- **TASK DIRECTIONS**: Write every line below out again exactly, images omitted.

- **MATERIAL PROVIDED**:
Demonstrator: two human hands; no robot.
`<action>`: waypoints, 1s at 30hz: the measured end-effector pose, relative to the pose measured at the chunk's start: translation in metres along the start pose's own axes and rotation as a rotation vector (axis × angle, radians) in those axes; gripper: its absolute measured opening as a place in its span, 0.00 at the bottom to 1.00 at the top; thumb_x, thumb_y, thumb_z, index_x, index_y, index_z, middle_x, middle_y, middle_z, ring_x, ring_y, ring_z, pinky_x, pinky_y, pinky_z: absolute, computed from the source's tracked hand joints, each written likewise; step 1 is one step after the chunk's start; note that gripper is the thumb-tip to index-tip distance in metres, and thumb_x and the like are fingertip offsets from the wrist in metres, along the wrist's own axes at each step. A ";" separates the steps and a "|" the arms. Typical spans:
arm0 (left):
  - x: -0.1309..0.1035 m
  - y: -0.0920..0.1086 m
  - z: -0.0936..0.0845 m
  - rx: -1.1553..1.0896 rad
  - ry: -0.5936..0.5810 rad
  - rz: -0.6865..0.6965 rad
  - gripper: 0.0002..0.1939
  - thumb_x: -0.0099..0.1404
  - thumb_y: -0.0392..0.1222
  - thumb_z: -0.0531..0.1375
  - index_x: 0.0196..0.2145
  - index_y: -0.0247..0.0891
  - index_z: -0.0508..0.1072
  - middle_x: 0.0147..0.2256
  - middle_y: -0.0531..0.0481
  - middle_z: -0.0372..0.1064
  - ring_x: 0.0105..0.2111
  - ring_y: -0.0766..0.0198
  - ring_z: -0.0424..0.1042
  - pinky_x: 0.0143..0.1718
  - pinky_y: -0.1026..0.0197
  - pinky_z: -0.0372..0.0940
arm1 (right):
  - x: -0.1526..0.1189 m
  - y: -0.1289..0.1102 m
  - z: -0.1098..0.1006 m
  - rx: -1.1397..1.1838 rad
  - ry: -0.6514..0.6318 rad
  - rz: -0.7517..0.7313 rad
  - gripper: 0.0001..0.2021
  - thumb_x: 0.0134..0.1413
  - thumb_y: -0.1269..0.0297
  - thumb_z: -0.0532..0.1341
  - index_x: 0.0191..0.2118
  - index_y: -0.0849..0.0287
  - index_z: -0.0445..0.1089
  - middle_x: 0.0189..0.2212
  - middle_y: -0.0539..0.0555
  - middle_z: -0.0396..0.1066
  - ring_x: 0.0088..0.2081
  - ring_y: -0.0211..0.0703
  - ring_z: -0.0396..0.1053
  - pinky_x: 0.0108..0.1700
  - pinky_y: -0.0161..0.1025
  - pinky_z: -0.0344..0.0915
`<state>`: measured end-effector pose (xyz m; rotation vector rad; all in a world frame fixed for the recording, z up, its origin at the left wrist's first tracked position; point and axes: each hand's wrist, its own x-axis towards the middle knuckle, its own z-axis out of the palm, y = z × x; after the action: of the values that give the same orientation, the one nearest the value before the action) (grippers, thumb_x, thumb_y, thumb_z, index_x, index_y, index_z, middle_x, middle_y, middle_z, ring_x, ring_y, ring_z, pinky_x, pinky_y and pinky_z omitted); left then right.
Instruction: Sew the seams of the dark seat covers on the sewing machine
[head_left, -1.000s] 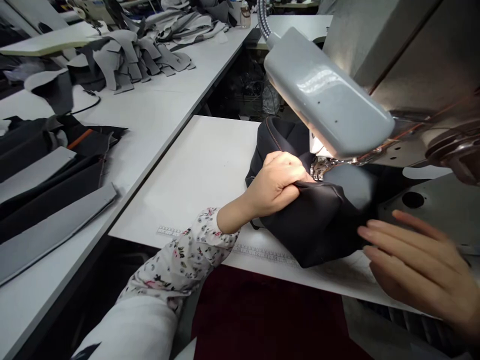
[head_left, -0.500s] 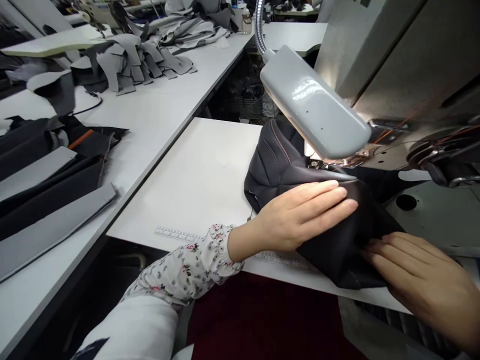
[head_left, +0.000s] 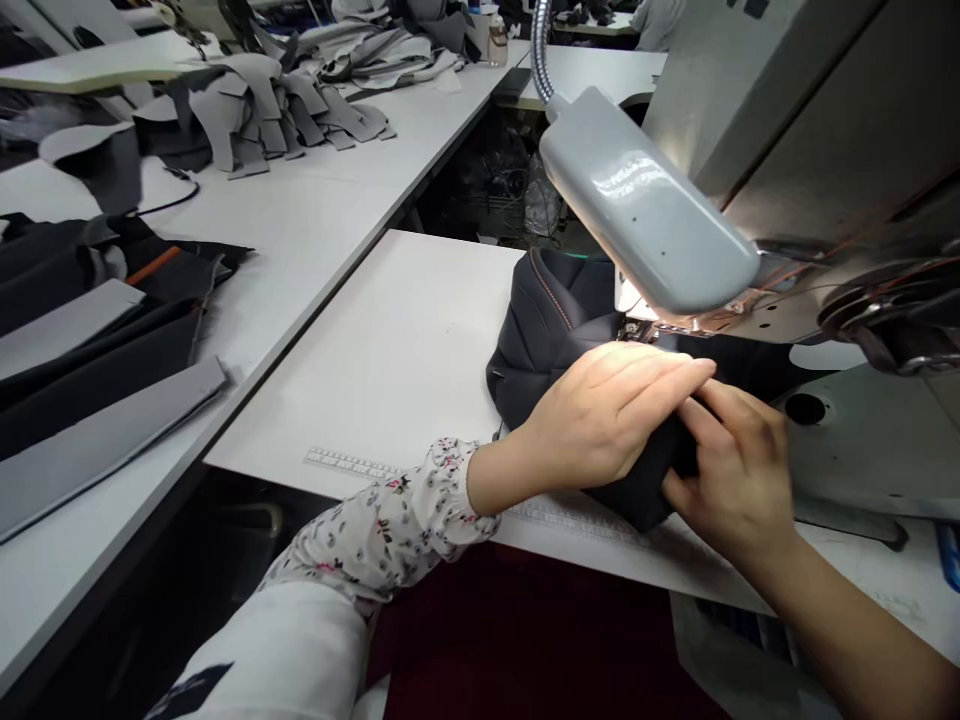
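A black leather-like cover with orange topstitching lies bunched under the head of a sewing machine. My left hand rests over its near side, just in front of the presser foot, with fingers together and gripping the material; the thumb is hidden. Close beside it, my right hand has its fingers bent around the cover's edge. The fingertips of both hands meet near the needle area. Folds of the cover under the hands are hidden.
A grey lamp on a flexible neck hangs over the needle area. Printed rulers run along the near edge of the white table. To the left, a long bench carries dark and grey cut pieces. A clear bottle stands far back.
My right hand has moved up and left from the cover's lower right corner to beside my left hand, gathering the material. My left fingers have drawn in. The view has shifted slightly.
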<state>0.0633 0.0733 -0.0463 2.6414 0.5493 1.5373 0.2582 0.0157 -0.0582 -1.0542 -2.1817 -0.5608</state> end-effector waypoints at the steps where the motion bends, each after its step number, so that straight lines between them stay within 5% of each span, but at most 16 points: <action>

- **FINAL ANSWER**:
Demonstrator: two human hands; no robot.
`<action>`: waypoints, 1s at 30hz: the measured end-effector pose, relative to the pose measured at the chunk's start: translation in metres along the start pose's own axes and rotation as a rotation vector (axis × angle, radians) in those axes; gripper: its absolute measured opening as a place in its span, 0.00 at the bottom to 1.00 at the top; thumb_x, thumb_y, thumb_z, index_x, index_y, index_z, middle_x, middle_y, middle_z, ring_x, ring_y, ring_z, pinky_x, pinky_y, pinky_z: absolute, computed from the source's tracked hand joints, each written likewise; step 1 is one step after the chunk's start; note that gripper is the thumb-tip to index-tip distance in metres, and thumb_x and the like are fingertip offsets from the wrist in metres, along the wrist's own axes at each step. A ";" separates the steps and a "|" the arms. Typical spans:
arm0 (left):
  - x: -0.1309..0.1035 m
  - y: -0.0920..0.1086 m
  - z: -0.0936..0.0845 m
  - rx: -1.1553..1.0896 rad
  - ry: -0.5936..0.5810 rad
  - rz: -0.6865..0.6965 rad
  - gripper: 0.0002..0.1939
  - thumb_x: -0.0099..0.1404
  - thumb_y: -0.0392..0.1222
  - thumb_z: -0.0531..0.1375
  - index_x: 0.0196..0.2145
  - index_y: -0.0247..0.0891
  - index_z: -0.0508..0.1072
  - middle_x: 0.0147..0.2256
  - middle_y: -0.0531..0.0481
  - middle_z: -0.0372..0.1064
  - ring_x: 0.0105..0.2111
  - ring_y: -0.0766..0.0198
  - ring_z: -0.0424..0.1042
  - pinky_x: 0.0143..0.1718
  - pinky_y: -0.1026..0.0197
  - pinky_z: -0.0372..0.0940
arm1 (right):
  - x: -0.1526..0.1189 m
  - y: -0.1289..0.1102 m
  - z: -0.1098..0.1006 m
  - rx: -1.1397..1.1838 rad
  - ry: -0.6514..0.6318 rad
  - rz: -0.7517..0.7313 rad
  - gripper: 0.0001..0.2021
  - thumb_x: 0.0134..0.1413
  - thumb_y: -0.1269..0.0297
  - thumb_z: -0.0532..0.1341
  - index_x: 0.0191..0.2118
  - index_y: -0.0849..0.0287
  - index_z: -0.0445..0.1089
  - middle_x: 0.0189..0.2212
  - middle_y: -0.0539..0.0555
  - middle_z: -0.0396..0.1066
  - ring_x: 0.0088..0.2081
  - ring_y: -0.0211..0.0703
  - ring_z: -0.0396..0.1053
  - pinky_x: 0.0108..0.1700
  - pinky_y: -0.0161..0.1025
  - pinky_z: -0.0344..0.0915
`<state>`: measured end-effector pose (xyz m; rotation vector rad; all in a world frame fixed for the recording, z up, its origin at the left wrist's first tracked position; point and axes: each hand's wrist, its own x-axis towards the middle knuckle, its own z-axis out of the palm, y = z × x; after the action: of the values that give the same orientation, the one nearest the value before the action) (grippers, thumb_x, thumb_y, thumb_z, index_x, index_y, index_z, middle_x, middle_y, middle_z, ring_x, ring_y, ring_z, pinky_x, pinky_y and pinky_z omitted); left then right.
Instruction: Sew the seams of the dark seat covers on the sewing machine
[head_left, -1.000s] 
[head_left, -0.500s] 
[head_left, +0.000s] 
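A black leather-like cover with orange topstitching lies bunched under the head of a sewing machine. My left hand rests over its near side, just in front of the presser foot, with fingers together and gripping the material; the thumb is hidden. Close beside it, my right hand has its fingers bent around the cover's edge. The fingertips of both hands meet near the needle area. Folds of the cover under the hands are hidden.
A grey lamp on a flexible neck hangs over the needle area. Printed rulers run along the near edge of the white table. To the left, a long bench carries dark and grey cut pieces. A clear bottle stands far back.
My right hand has moved up and left from the cover's lower right corner to beside my left hand, gathering the material. My left fingers have drawn in. The view has shifted slightly.
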<state>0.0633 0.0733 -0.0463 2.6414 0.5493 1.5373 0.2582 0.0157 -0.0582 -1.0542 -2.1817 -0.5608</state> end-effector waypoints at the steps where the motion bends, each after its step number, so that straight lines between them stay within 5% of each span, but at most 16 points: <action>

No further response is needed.